Students from five area high schools competed in the third annual “Building Success”ACE Twin Cities Student Competition March 12, 2014 at the University of Minnesota. Teams from Johnson, Washburn, Shakopee, Hopkins and Irondale high schools tackled this year’s hypothetical challenge: designing and building the library of tomorrow to replace or update their current school libraries. Judging criteria included the team’s thought process, success in addressing needs, sustainability considerations, estimating, design and presentation.
The teams presented a spectrum of inventive ideas, including expansive windows, rooftop decks, green roof, solar panels, atriums and collaborative work areas. Johnson High School took home the trophy. (View a 3D animation of their design) However, the experience of taking a project from Request for Proposal (RFP) through design, planning, scheduling, estimating and presentation makes every student a winner, said Jake Boerboon, ACE program director.
This is Boerboon’s third year in ACE, and first as program director. He is one of four Kraus-Anderson project managers participating in this year’s program.
“Many of the schools have industrial technology programs, so this is not their first exposure to these concepts. But the hands-on experience of working collaboratively and taking a project through all the steps is invaluable,” said Boerboon.
“It’s terrific exposure for the kids to understand what we do, and appreciate the work that goes into a project,” agreed Kraus-Anderson’s Ken Francois, also a third year ACE mentor. Francois and Yusef Haddad of Ryan Companies were named Mentors of the Year. KA’s Chad Larson and Bob Janssen also mentored teams.
“A lot of them come in not understanding the different disciplines, they think there’s only one type of engineering,” said Francois. “They come away seeing the importance of teamwork.”
The student competition is the culmination of four months’ of intense preparation, guided by industry professionals from a dozen companies, including Architectural Alliance, Mortenson, MBJ, ERA, Harris Companies, BWBR Architects, HGA Architects, Ryan Companies, Parsons Electric, PCL Construction, McGough and Kraus-Anderson. ACE is bolstered by the additional support of more than 30 companies.
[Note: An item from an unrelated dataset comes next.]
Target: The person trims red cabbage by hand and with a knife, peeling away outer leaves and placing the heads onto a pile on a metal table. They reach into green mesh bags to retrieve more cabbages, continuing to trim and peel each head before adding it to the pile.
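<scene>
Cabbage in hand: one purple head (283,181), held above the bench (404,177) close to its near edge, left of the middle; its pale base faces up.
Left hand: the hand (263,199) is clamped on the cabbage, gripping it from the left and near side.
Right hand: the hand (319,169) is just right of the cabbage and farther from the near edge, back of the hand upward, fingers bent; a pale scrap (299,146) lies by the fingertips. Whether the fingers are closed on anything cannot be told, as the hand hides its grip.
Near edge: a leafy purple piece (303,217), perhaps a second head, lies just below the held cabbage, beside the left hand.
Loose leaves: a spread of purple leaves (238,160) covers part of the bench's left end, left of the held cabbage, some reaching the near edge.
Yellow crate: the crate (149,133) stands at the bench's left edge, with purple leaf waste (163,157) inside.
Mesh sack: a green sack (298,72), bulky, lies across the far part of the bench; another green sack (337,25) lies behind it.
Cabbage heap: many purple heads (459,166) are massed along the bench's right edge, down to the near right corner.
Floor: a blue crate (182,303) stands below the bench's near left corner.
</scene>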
Mentoring requires a significant time commitment of up to 150 hours over 16 weeks. Mentor teams meet weekly with students, guiding them through all the planning stages of a hypothetical project, from early conceptual, schematics, layouts, finishes, engineering, logistics, planning, schedules and estimating. The program also includes tours of construction sites and visits to architectural, engineering and construction offices.
While the mentors provide professional perspective and guidance, it is the students who take ownership of the project and work through its challenges. “The mentor shows a yellow brick road, but it’s the kids who have to do all the work. As a mentor you have to remember, it’s not about you, it’s about them,” Boerboon said.
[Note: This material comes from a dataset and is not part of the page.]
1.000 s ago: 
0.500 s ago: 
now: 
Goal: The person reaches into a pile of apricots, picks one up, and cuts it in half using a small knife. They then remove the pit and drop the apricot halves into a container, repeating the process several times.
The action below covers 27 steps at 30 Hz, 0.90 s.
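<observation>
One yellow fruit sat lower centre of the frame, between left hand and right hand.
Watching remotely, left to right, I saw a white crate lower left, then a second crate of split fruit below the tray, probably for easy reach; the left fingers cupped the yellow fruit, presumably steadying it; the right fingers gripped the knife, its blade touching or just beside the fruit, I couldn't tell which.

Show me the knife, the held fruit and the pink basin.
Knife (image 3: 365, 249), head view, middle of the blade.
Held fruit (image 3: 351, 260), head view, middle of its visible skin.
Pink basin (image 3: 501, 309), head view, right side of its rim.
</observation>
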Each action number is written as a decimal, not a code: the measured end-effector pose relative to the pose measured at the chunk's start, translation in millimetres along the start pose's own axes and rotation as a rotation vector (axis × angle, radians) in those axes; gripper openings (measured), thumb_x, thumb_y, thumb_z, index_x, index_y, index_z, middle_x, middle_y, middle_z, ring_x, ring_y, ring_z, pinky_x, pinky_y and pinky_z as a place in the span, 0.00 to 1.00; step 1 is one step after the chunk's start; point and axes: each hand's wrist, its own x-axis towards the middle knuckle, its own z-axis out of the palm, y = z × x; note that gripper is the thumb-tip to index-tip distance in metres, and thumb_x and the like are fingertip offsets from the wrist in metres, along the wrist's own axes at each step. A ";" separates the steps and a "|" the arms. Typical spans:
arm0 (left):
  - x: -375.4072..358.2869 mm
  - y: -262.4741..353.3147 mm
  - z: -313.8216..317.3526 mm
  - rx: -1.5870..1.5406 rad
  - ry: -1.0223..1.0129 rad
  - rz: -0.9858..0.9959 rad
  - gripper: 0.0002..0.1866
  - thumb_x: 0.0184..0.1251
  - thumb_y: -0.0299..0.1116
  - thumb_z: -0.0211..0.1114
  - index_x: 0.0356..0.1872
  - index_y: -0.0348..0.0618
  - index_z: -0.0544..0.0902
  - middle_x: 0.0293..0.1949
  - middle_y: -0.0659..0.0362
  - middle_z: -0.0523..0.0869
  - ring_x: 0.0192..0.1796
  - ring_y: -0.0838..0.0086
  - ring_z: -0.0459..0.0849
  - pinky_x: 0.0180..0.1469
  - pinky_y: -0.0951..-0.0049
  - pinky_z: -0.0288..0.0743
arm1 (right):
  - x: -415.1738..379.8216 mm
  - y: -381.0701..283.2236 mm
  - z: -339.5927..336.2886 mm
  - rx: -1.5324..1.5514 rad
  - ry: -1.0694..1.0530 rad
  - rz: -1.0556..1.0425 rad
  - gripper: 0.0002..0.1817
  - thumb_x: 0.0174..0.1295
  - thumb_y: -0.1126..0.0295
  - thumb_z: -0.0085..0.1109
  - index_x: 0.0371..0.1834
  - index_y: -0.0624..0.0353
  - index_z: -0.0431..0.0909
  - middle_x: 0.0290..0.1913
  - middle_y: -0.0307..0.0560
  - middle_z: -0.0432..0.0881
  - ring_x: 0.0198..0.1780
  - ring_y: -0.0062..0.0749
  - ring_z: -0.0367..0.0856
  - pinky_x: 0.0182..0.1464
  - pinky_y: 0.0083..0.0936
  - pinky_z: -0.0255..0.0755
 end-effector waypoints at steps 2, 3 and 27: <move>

“It’s amazing how the ones who have been in the program all three years show the others what to do,” Boerboon said. “The kids raise the bar each year.”
The live presentations are thoroughly prepared and highly sophisticated, utilizing state-of-the-art show and tell tools including BIM models, hand models, 3D animations and 3D printed models.
While getting a trophy is nice, the competition isn’t an end unto itself, but a spark for the beginning of bright futures. This year’s event also included the presentation of $10,000 in scholarships to six students including Johnson High School senior Alejandro Loza. After helping the Johnson team to two back-to-back wins, Loza is going on to study architecture and civil engineering.
“ACE has played a very big role in my decision to pursue a career in these fields as they have taught and shown me what kind of work environments, responsibilities, and activities people in these industries have and do,” said Loza. “Meeting deadlines, being organized, compromising and giving formal presentations are just some of the skills I have learned that will benefit me greatly once I enter into college.”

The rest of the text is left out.